Insurance Lecturer — Mortgage guarantee is known as mortgage insurance and it refers to a policy which provides cover to the lenders in case someone defaults to pay back the mortgage amount.
This insurance can be public or private. Private mortgage insurance is compulsory and the borrowers have to pay huge premium for that. The other type is the one that provides cover in the event of the death of the borrower.
A borrower has a choice of buying this insurance cover and this depends on the conditions of individuals and according to these conditions one can buy or not buy this insurance cover. The first type or the PMI (private mortgage insurance) is paid because the lenders need it to be paid in order to ensure that their money will be paid.

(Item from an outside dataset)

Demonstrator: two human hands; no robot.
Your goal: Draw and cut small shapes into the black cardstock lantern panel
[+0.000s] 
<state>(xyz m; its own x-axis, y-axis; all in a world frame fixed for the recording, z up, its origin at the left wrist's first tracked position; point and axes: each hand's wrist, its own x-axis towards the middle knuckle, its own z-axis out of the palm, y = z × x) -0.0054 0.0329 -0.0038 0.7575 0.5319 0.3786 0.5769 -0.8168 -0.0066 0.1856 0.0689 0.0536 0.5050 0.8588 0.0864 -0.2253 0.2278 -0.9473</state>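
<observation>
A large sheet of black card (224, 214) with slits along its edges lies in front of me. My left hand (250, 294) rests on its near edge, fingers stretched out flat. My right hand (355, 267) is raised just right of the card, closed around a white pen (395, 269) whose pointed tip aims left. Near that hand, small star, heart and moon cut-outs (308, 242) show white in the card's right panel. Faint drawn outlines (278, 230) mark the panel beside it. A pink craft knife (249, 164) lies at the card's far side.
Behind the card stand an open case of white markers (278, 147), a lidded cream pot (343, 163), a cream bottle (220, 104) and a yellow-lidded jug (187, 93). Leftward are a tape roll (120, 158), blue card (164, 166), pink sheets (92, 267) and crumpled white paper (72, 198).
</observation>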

This is applicable in the cases where the down payment is less than 20% of the mortgage amount, which is very less. The lenders require the borrowers to get this insurance so that the money remains safe and if someone defaults to pay off the mortgage amount then this insurance cover will make sure that the amount is fully paid.
The second type of mortgage insurance cover provides cover in the event of the death of the borrower. As the chances of death of a person are less, the premium for this type of insurance is less.
Most o f the people have this type of insurance which makes sure that the money is paid even if the borrower is no more alive. You also get cover if you lose your job because of any accident or critical illness and do not have any fixed income for paying the premium.
When you are buying mortgage insurance, you must shop around and compare different policies. Reading the fine prints in the policy documents is very important.
All insurance policies are different from each other and they are designed to serve different types of requirements. Complete knowledge about an insurance policy helps in selection of the most appropriate cover and in buying the right policy.
The waiting period for most of the policies is very long and before completing the waiting period you cannot get any benefit associated with the policy. The premiums are to be paid annually and if you fail to do that then you do not get the cover.
You must also know that some insurance companies have the policy of increasing the premiums of the existing customers and reduce the extent of the coverage while this is vice- versa for new customers. You must find out the grounds on the basis of which the premiums can be increased.
On certain websites you can find premium calculators which are very helpful in giving you the approximate idea of the premium that you need to pay for a particular policy.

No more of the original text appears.